That’s Entertainment

We had been gone long enough. Long enough, I hoped, for Big Ma to forget why she had us “git” to begin with. The smells of cabbage, potatoes, and meat on top of burnt cornstarch, lavender, and metal from an afternoon of ironing saluted me when I walked inside Ma Charles’s house. I was hungry, and ashamed, but glad to be back. I hugged my apology to Big Ma, and for all of a second, she let me, and then she pushed me off of her, which was her way and her forgiveness. “Go on and wash up” was all she said.

We sat at the dinner table, mosquito-stung and ravenous from our hike. When Ma Charles told me to say the prayer, I asked, “Aren’t we waiting for Uncle Darnell?”

Vonetta cut her eyes but kept her mouth closed. Speaking her sassy mind was what had gotten her Big Ma’s belt just before Pa had asked Big Ma to leave our home in Brooklyn. If anything, the sting of Big Ma’s white church belt should have encouraged Vonetta to make that whipping her last.

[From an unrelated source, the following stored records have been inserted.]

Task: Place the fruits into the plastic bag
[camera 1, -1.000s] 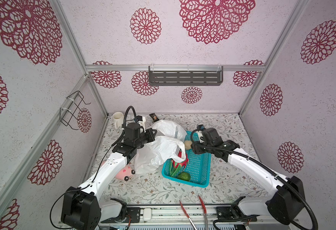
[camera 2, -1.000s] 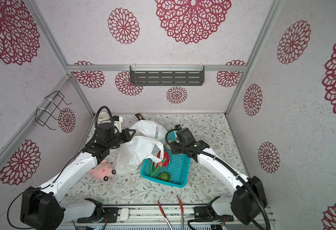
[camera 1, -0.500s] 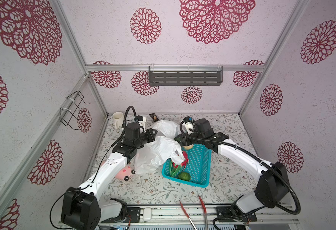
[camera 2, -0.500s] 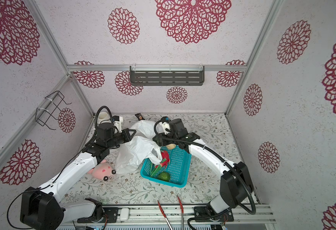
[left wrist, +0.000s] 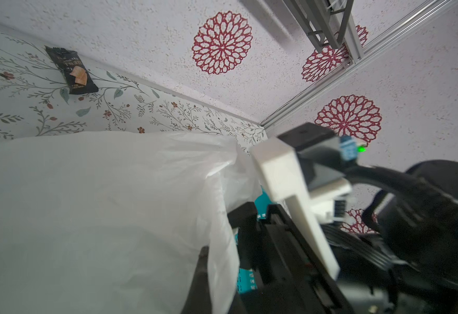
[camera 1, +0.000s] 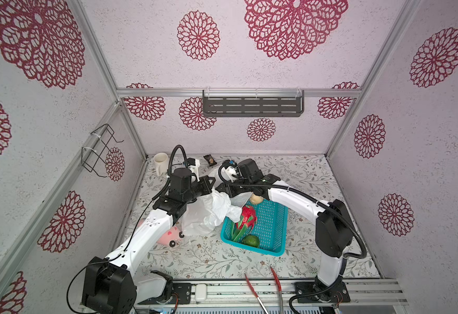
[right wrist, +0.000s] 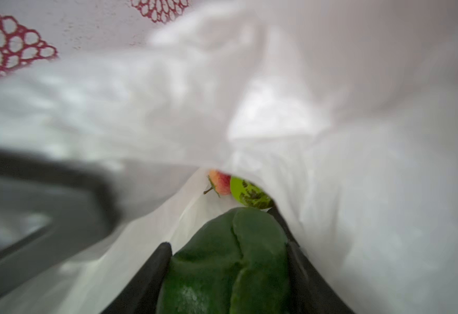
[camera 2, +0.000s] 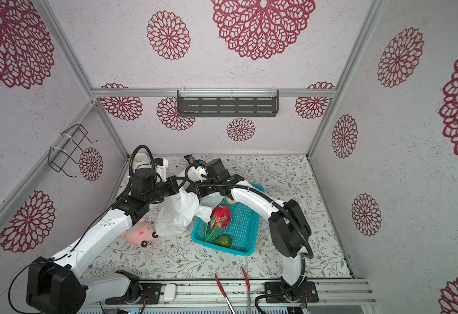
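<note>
Right now the right tool is clamped on a dark green, bumpy-skinned toy fruit, with its two black fingers pressing on either side. The pair sits at the mouth of the thin, crinkly white plastic bag. Straight ahead of the held fruit, deeper in the bag, lie a small red-orange fruit and a bright green one with dark markings. The held fruit's long axis seems to run along the fingers toward them. White film rises close on every side, so room for the release is narrow, and a fold could snag a finger on the way out.

In both top views the left tool is pinched together on the bag's upper edge, lifting the mouth open toward the right arm. Just beside the bag on the surface stands a teal perforated plastic basket. A red-pink dragon fruit and a round green fruit wait in it, and the right arm is nearer to both.
</note>
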Controlling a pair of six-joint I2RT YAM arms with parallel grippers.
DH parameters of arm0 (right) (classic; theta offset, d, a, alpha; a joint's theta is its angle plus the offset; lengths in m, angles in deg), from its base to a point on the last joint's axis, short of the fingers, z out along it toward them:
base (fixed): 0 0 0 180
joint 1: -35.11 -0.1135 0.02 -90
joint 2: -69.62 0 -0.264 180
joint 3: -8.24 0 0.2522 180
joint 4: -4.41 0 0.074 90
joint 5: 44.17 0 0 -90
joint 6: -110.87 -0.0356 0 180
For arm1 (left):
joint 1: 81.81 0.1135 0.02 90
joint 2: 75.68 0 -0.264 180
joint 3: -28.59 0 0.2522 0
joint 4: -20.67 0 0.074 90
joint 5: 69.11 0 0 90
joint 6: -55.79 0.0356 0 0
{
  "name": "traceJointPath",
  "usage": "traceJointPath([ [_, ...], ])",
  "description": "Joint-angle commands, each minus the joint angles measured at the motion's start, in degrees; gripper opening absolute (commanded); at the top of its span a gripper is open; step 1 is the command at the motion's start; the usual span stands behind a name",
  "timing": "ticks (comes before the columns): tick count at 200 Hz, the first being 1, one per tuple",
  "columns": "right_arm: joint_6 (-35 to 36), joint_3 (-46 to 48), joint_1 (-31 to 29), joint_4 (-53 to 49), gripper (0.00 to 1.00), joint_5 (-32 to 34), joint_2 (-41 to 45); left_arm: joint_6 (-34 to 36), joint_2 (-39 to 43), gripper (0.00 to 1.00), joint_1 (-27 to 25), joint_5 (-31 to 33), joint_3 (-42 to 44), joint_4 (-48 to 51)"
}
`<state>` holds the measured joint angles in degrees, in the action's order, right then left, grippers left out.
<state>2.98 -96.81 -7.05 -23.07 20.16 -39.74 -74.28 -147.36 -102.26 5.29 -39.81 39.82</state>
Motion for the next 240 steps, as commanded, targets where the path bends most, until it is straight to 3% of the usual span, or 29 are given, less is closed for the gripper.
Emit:
traceJointPath([
  [1, -2.09, -3.5, 0.14, -2.47, 0.5, 3.33, -1.69, 0.23, 1.76, 0.0, -0.56, 1.04, 1.56, -1.13],
  [27, -1.74, -3.74, 0.14, -4.83, 0.59, 5.23, -2.44, -0.22, 2.29, 0.0, -0.56, 2.58, 2.49, -1.6],
  [38, -1.58, -3.13, 0.14, -4.4, 0.7, 5.28, -1.67, -0.18, 2.42, 0.0, -0.56, 3.0, 2.6, -1.65],
  [56, -1.16, -1.97, 0.23, -3.04, 0.8, 5.04, 0.33, 0.13, 2.4, 0.0, -0.5, 3.59, 2.52, -1.52],
  [80, -0.63, -0.37, 0.49, -1.49, 0.86, 4.79, 3.59, 0.18, 2.27, 0.0, -0.51, 4.17, 2.34, -1.52],
  [161, -2.27, 9.94, 3.46, 6.16, 0.87, -1.51, 18.72, -0.6, -0.2, 0.0, -0.55, 4.9, 1.07, -1.43],
  [188, -5.02, 15.63, 7.04, 8.22, 0.87, 2.66, 24.95, -0.48, -0.57, 0.0, -0.55, 4.81, 0.62, -1.0],
  [211, -9.85, 22.07, 11.64, 10.45, 0.88, 10.1, 29.98, -0.36, -0.57, 0.0, -0.53, 5.03, 0.58, -1.08],
  [240, -16.43, 27.87, 16.47, 9.2, 0.9, 16.39, 32.12, -0.27, -0.61, 0.0, -0.55, 5.05, 0.58, -1.04],
])
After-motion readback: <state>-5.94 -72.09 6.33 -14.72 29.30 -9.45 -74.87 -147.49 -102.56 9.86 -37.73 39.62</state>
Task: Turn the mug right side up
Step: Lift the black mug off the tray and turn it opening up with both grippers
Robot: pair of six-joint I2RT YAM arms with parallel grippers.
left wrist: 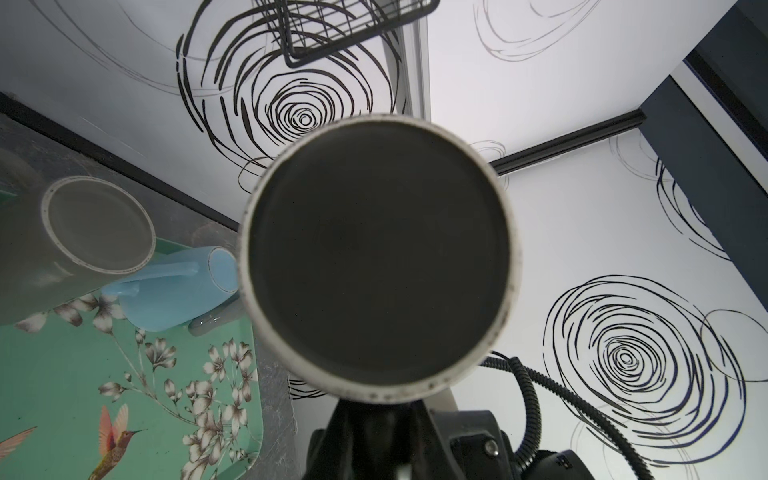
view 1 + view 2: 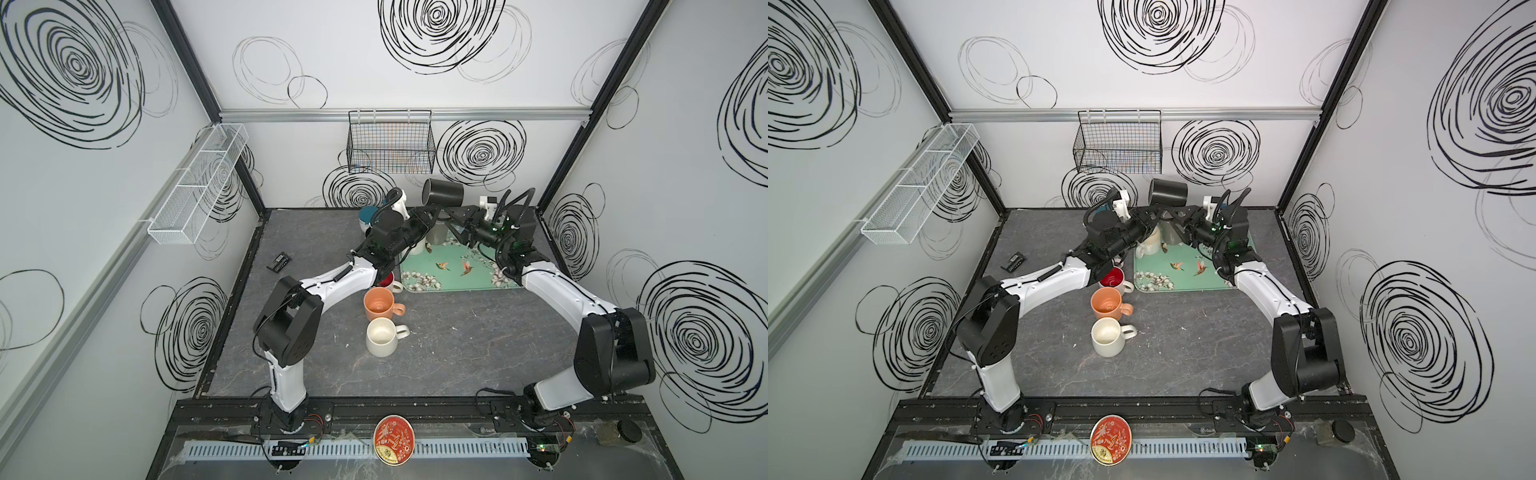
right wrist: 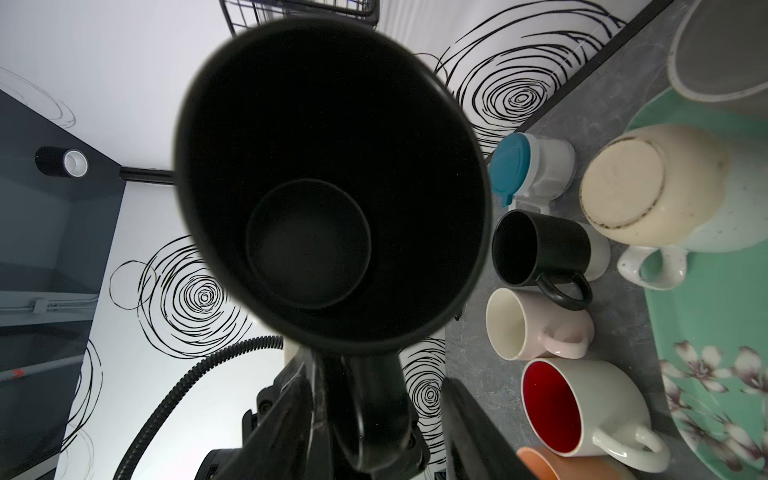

“He’s working an extra shift,” Big Ma said. I got the feeling our uncle would be working more extra shifts now that we were here.

“Get to praying so we can get to eating!” Ma Charles said. We laughed because our great-grandmother’s impatience was unexpected.

“Rolls,” Big Ma said. “Delphine, go get—” Then, just as I was about to scoot out of my chair, she stopped herself, got up, and went inside the kitchen and came back with the rolls. I should have felt a victory, knowing Big Ma now thought twice about having me do everything. But I felt only shame and said the dinner prayer as fast as I could.

The “Amen” was barely out of our mouths when Ma Charles rapped on the table and said, “Well?”

“Yes, ma’am?” I asked. The South just slipped out of me. Big Ma smiled.

“Well, what did she say about my gift? Speak up,” Ma Charles demanded.

I fixed my mind and mouth to say, “Nothing, really,” but Vonetta jumped in front of me. “Miss Trotter said—” She made her face like our great-aunt, down to the pinched nose, and said, “Dentures? Dentures?” Then she opened her mouth full of cabbage and beef to show teeth and mimicked Miss Trotter’s strong and high-pitched voice: “Go on, young’ns. Run your finger ’longside the uppers and lowers.” And she chomped her teeth, even though Miss Trotter did no such thing.

I was set to kick Vonetta for repeating Miss Trotter’s words and tone like that. But Ma Charles seemed to enjoy Vonetta’s imitation and reared her head back and cackled. “Do it again,” she said. “Just like that over-the-creek gal said it. Go on.” And she readied herself to hear it as if she were waiting for the second act of the show. For her, this was entertainment.

Vonetta obliged her, only too pleased to perform. She cleared her throat. “Tell her my teeth are just fine. Tell her, why would a wolf need teeth she already has?”

Ma Charles slapped the table and cackled harder and longer. Vonetta was in her glory. “What else she say?”

Fern started to speak, but Vonetta hushed her. “This is my story. Mine.” Vonetta cleared her throat again, put on her Miss Trotter face, and said, “Denture rinse. I got something for her. You wait.”

Ma Charles applauded. “Go on, baby. One more time.”

Big Ma had had enough. “Less talking and more eating. Good food is hard to come by.”

In spite of Big Ma’s order, Vonetta repeated her line. If Big Ma asked for a tree switch, I would have run out to the pecan tree and found a nice one.

“This is your fault, Delphine.”

I almost choked on a gob of mashed potatoes. Big Ma’s forgiveness wore off quickly.

“Marching them through the woods, across the creek to dig up trouble.”

“Big Ma, you said ‘Git’ and they wanted to see cousin JimmyTrotter.”

“And the cows,” Fern added.

Ma Charles cackled. “They saw an old cow, all right.”

Vonetta and Fern laughed at their great-grandmother for calling her half sister a cow. Ma Charles and Miss Trotter might as well have been Vonetta and Fern, the way they sniped at each other.

“The Lord wants you to make peace, Ma,” our grandmother said. “Before the sweet by-and-by.”

Ma Charles coughed or rolled her eyes or made a sound that was as good as teeth sucking. “I’ll make peace when that old Negro Injun makes peace first.” To Vonetta she added, “And you can tell her I said so.”